Mack Daddy(27)
“Yes.”
“It’s not one-sided, Frankie. I know you can feel that from me, because I don’t hide my jealousy very well.”
“You know, it’s pretty pathetic that the best part of my weekend is always when you come home. You asked me why I wasn’t downstairs…I was kind of hoping you didn’t find me.”
“Damn, it’s come to that, huh?” He smiled.
“I need to break the pattern, get used to you not being around, not just for the summer but the long term. This is not healthy.”
He gripped my hand tighter and just continued to look at me as I continued.
“I’ve gotten attached to you, Mack—way more than a friend should.”
“I know it’s f*cked-up, Frankie. This whole experience in Boston was just supposed to be a temporary reprieve for me, to figure out my future, to get away from home. I wasn’t expecting that being here would feel more like home. That’s because of you. You weren’t part of the plan. At all.”
“I don’t want to have these feelings for you.”
“I used to tell myself I’d eventually tell Torrie about you. But the longer I put it off, the harder it’s become, because my feelings for you now are more complicated than they used to be in the beginning. I’m afraid she’ll see through me. It’s not fair to her, and it’s not fair to you. I’m just so f*cking confused about everything. All I know is…I don’t ever want to hurt you.”
“I know that.” I nodded. “This summer apart might be a good thing.”
“Yeah. I think you’re right.”
We sat in silence for a while after that, staring at the Fenway lights and listening to the sounds of the cheering baseball fans.
I looked down again at our interlocked fingers, knowing that I could count on one hand the number of days left before he would be gone.
The students had been assigned to draw a picture of their families before recess. It was part of a lesson on the diversity of the family structure in America. As I was looking through the kids’ submissions, I stopped upon Jonah’s, which was very telling.
Three harsh lines were drawn in thick black crayon between the images of his mother, father, and him. Oddly, Jonah had drawn Torrie with a smile on her face but had drawn Mack and himself with frowns. The drawing clearly depicted how he viewed his current family situation along with his emotional state.
While it wasn’t my place to analyze the boy’s artistic interpretation of his home life, I couldn’t help but want to talk to him. Maybe it was inappropriate to be giving his drawing any special attention over the others, but I couldn’t seem to ignore it. The truth was, he reminded me a lot of myself when I was younger.
As was typical, Jonah was playing off to the side of the schoolyard, kicking around a ball, separated from the other students. I took the opportunity to try to talk to him before recess ended.
“Hey, Jonah. Can I speak to you for a minute?”
He simply nodded and followed me inside and down the corridor.
Back in the classroom, I took a seat next to him. “So, I was looking at your drawing here, and it sort of caught my eye because of how different it was. There’s nothing wrong with that. I just wanted to talk to you about it.”
Jonah continued to remain quiet but attentive.
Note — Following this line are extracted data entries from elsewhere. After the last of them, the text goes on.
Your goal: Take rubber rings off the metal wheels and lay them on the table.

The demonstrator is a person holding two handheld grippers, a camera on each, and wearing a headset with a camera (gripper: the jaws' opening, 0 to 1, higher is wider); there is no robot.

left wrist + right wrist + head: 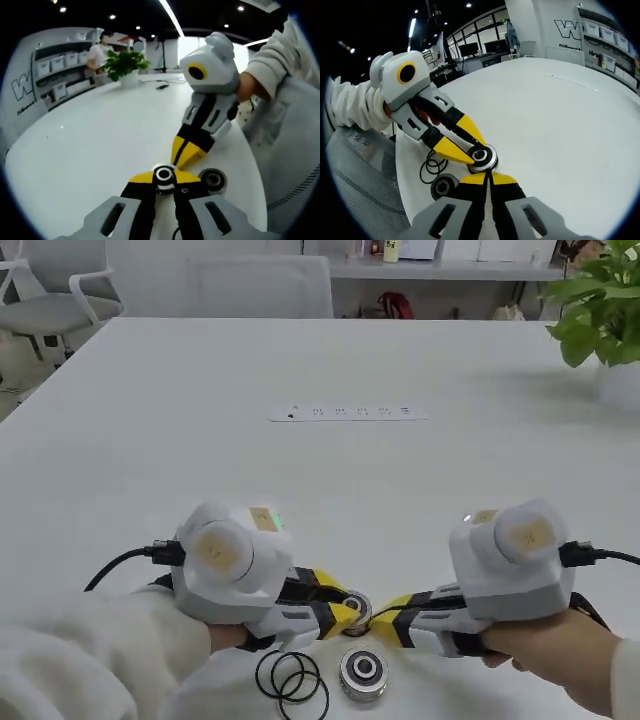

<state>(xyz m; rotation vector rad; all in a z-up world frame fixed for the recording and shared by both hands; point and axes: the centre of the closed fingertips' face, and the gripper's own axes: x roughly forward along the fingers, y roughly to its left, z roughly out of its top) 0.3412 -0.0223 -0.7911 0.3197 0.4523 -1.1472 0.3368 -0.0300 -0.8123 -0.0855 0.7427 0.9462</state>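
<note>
My left tongs (342,612) reach in from the lower left and are shut on a small round silver metal wheel (356,606). It sits low in the middle of the frame, right by the white tabletop (320,500). Its flat face looks up, I think. Below it lie thin black rubber rings (290,677) in a loose heap. Just right of them is a second silver wheel (363,673), flat on the tabletop. My right tongs (390,616) come in from the right, pinched narrow, with their tips touching the held wheel's right edge. I think they are the ones to pull a ring off to the right. A thin dark line runs from wheel to tips, but I cannot tell if it is a ring.
</note>
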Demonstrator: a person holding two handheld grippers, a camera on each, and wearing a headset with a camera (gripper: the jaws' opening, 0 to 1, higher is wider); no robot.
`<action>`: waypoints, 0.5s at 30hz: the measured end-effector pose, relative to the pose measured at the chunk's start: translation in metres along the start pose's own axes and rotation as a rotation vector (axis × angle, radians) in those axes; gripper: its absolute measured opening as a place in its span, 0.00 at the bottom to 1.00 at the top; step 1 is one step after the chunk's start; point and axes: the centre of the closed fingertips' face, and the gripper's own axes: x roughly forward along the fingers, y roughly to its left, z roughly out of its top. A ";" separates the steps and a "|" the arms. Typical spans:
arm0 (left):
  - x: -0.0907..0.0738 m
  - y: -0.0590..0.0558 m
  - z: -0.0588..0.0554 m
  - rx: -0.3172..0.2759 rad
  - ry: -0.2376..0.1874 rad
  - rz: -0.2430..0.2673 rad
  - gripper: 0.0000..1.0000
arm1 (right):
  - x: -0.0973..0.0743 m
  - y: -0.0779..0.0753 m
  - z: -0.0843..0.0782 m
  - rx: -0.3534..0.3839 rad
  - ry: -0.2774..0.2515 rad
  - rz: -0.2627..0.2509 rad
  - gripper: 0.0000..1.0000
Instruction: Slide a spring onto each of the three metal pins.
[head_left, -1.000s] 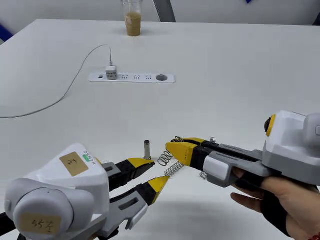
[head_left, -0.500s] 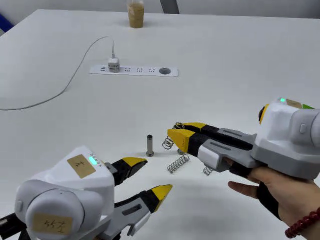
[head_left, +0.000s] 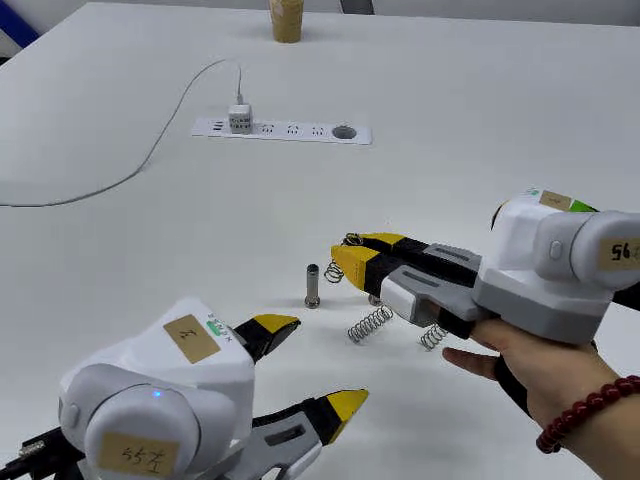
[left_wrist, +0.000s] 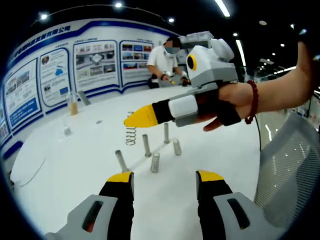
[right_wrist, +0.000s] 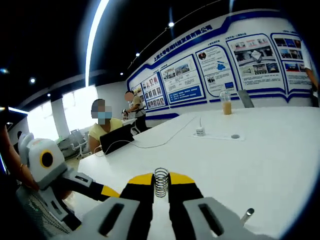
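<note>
A coil spring (right_wrist: 161, 186) is being held between the tips of the right gripper (head_left: 350, 262). Its jaws are closed down almost fully on the coil. In the right gripper view the spring is standing upright between the yellow tips.

The left gripper (left_wrist: 165, 176) is being held low over the white table (head_left: 480, 150) with its jaws spread wide. Nothing is being gripped by it.

In the left gripper view three metal pins are standing upright on the table: a nearest pin (left_wrist: 121, 161), a middle pin (left_wrist: 146, 145) and a far pin (left_wrist: 166, 133). All three appear bare. The held spring is hanging below the right gripper's tip, near the middle pin but off to one side of it and not over its top.

A loose spring (head_left: 370, 323) is lying on the table just beside the right gripper's jaws. A second loose spring (head_left: 433, 336) is lying close under that gripper's body.

The step in hand is judged to be the first of the three: the spring is being carried towards a pin and no pin is yet being threaded. For the next move, the spring's open lower end would need to be centred over a pin's top with the coil kept vertical. It would then be lowered down the shaft and released. A tilted coil is likely to catch on the pin's edge or tip the pin over.
</note>
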 end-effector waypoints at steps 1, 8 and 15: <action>0.000 0.000 -0.001 -0.004 0.004 0.001 0.52 | 0.002 -0.002 0.000 -0.003 -0.001 -0.004 0.11; 0.003 -0.003 -0.006 -0.023 0.023 -0.010 0.60 | 0.016 -0.008 -0.004 -0.022 0.010 -0.014 0.11; 0.004 0.000 -0.009 -0.032 0.034 -0.001 0.64 | 0.027 -0.011 -0.009 -0.054 0.032 -0.021 0.11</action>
“First off, I want to make sure you understand that there are all sorts of families. Families with parents who are together, families with two mothers, two fathers, families with one parent. Let me show you a picture of my family.”
I walked over to my desk and grabbed a drawing that I had quickly put together myself right before. It showed my mother and me on one side and a cut out piece of black construction paper pasted onto the other side of the page.
“So, this is my family. It looks different than yours but nevertheless, still a family. I never got to meet my dad. So, he’s sort of like a mystery to me. That’s why he’s represented in black.”
“Where is he?”
“I don’t know, Jonah. He decided he didn’t want to be a father before I was born. But you know what? I had a great mother. And she took really good care of me. But see…I wanted to share my story with you so that you understand that not everyone has a storybook family. That was my reason for this project, to demonstrate that. If your mom and dad aren’t living together, you’re not alone. It’s okay to be upset about that, because emotions are natural. We can’t help them. But you have two parents who love you. I can assure you of that. They will always love you, even if they aren’t together.”
“Your dad didn’t love you?”
“He didn’t know me. And he was very young.”
“Do you forgive him?”
The kid had totally stumped me, because that was a question I truly didn’t know the answer to.
I hesitated before answering, “That’s a tough question.” I rustled his curls playfully. “Can I come back to you on that?”
“Yeah,” he said, cracking a slight smile that was reminiscent of Mack.
“Just remember it’s okay to be different. That goes for when you start to feel like you’re not blending in with the other kids. You remind me a lot of myself when I was younger. I used to wear glasses just like you, too.”